» TASK TO CARRY OUT
Work out how many lines below contain "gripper", then write only that number.

★ ★ ★ ★ ★ ★ ★

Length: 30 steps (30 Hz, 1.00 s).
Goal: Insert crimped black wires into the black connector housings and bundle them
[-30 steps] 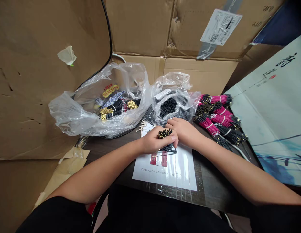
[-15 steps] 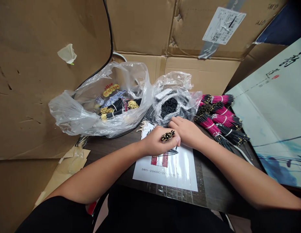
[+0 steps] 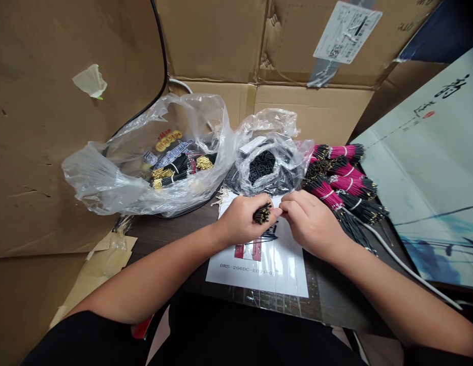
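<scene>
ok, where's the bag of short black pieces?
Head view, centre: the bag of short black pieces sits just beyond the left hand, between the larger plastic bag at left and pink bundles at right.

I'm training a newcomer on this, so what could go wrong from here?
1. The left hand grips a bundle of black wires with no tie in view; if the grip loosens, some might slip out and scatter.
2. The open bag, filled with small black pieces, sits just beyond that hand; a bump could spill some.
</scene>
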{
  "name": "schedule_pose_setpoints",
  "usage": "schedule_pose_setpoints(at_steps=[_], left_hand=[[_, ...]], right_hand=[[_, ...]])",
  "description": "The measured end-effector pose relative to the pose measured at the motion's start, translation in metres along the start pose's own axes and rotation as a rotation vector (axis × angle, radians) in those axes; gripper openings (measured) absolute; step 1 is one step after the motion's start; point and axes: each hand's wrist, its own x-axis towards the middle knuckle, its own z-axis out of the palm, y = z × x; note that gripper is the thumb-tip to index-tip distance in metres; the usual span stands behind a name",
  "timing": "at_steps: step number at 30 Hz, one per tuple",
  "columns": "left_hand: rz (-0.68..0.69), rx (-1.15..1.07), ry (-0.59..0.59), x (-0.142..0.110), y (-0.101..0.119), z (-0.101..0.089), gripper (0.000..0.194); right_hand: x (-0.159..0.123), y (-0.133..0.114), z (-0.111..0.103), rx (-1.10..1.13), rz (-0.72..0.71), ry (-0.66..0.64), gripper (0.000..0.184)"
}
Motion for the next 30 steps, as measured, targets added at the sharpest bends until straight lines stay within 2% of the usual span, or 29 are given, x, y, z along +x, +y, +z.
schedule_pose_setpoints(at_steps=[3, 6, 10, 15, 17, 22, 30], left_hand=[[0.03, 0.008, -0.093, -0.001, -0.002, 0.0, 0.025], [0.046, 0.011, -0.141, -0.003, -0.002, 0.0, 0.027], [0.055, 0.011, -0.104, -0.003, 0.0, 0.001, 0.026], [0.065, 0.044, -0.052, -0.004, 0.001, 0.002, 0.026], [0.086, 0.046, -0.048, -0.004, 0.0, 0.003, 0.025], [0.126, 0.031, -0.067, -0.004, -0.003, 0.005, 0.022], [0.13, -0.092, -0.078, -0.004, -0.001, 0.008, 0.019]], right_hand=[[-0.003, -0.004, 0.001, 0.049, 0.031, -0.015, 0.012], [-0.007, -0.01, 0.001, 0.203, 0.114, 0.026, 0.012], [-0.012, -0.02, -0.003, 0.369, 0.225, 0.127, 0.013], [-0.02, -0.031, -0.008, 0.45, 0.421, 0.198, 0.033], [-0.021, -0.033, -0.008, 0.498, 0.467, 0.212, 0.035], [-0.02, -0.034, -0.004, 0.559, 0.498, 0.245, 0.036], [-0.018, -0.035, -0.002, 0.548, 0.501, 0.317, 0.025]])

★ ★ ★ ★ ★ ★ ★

» RESPONSE TO THIS EXERCISE
2